Son visage pâle se contracta en une expression de colère et de douleur en même temps, à laquelle se mélangeaient une tristesse et une frayeur qui lui donnaient l'air plus jeune qu'il ne l'était en réalité. Après tout, ce n'était jamais normal pour un adolescent gentil et équilibré de vouloir tuer son père, mais Simon Fairbairn leur avait fait endurer tellement de choses. C'était difficile de garder en soi une telle haine et cette abominable terreur.
« Allez, c'est fini, le rassura Jack en lui frottant brièvement la joue avec son pouce. Il ne pourra plus jamais rien nous faire et on va s'occuper de toi jusqu'à ce que tu ailles mieux. D'accord ?
-Et même après ? hésita Billy.
-Après quoi ?
-Après que ça ira mieux. Tu t'occuperas de moi ?
-Bien sûr. Pourquoi ne le ferais-je pas ? »
Billy se contenta de hausser les épaules, avant de tressaillir à cause de sa douleur au bras. Jack avait une petite idée de la raison de son inquiétude, mais il n'était pas sûr que ce soit le bon moment pour les discussions sérieuses.
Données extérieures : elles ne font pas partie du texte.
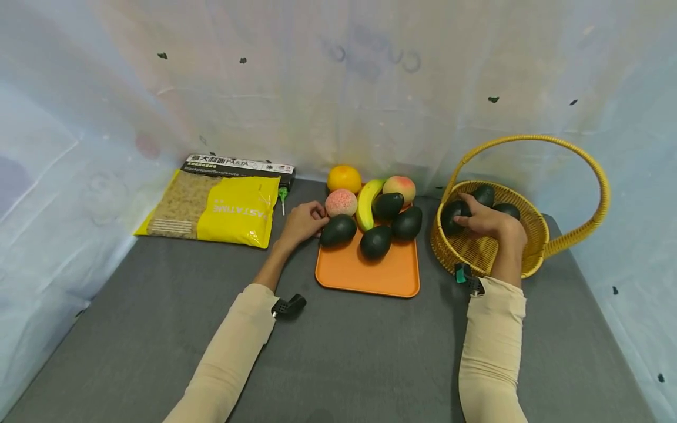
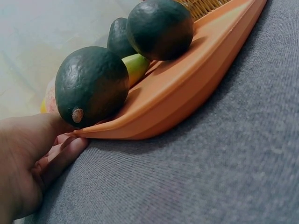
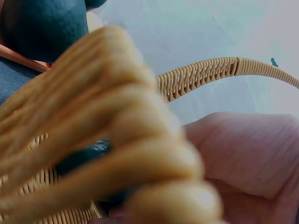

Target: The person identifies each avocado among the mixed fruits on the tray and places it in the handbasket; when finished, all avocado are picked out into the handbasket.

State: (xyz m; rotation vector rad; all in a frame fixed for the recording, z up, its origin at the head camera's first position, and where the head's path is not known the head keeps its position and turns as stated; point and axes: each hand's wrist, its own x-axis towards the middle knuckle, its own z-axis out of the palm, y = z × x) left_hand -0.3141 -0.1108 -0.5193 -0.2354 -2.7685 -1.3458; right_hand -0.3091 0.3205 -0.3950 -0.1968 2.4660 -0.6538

Il ne rebondit donc pas et glissa à la place ses doigts dans les cheveux de son frère, avant de lui reprendre la main.
« Tu as l'air fatigué. Tu devrais te reposer, lui conseilla-t-il. Surtout avant que Jane et Sam remontent et se rendent compte que tu t'es réveillé. À ce moment-là, ils ne te laisseront plus jamais dormir. »
Billy gloussa légèrement à la plaisanterie et s'accrocha plus fort, presque inconsciemment, aux doigts de son frère. Après quelques battements de paupière courageux, il finit par céder au sommeil et s'endormit. Jack le regarda pendant un long moment, sa main dans la sienne et les doigts de son autre main pliés sous le menton. Il avait l'impression de pouvoir, enfin, respirer de nouveau normalement.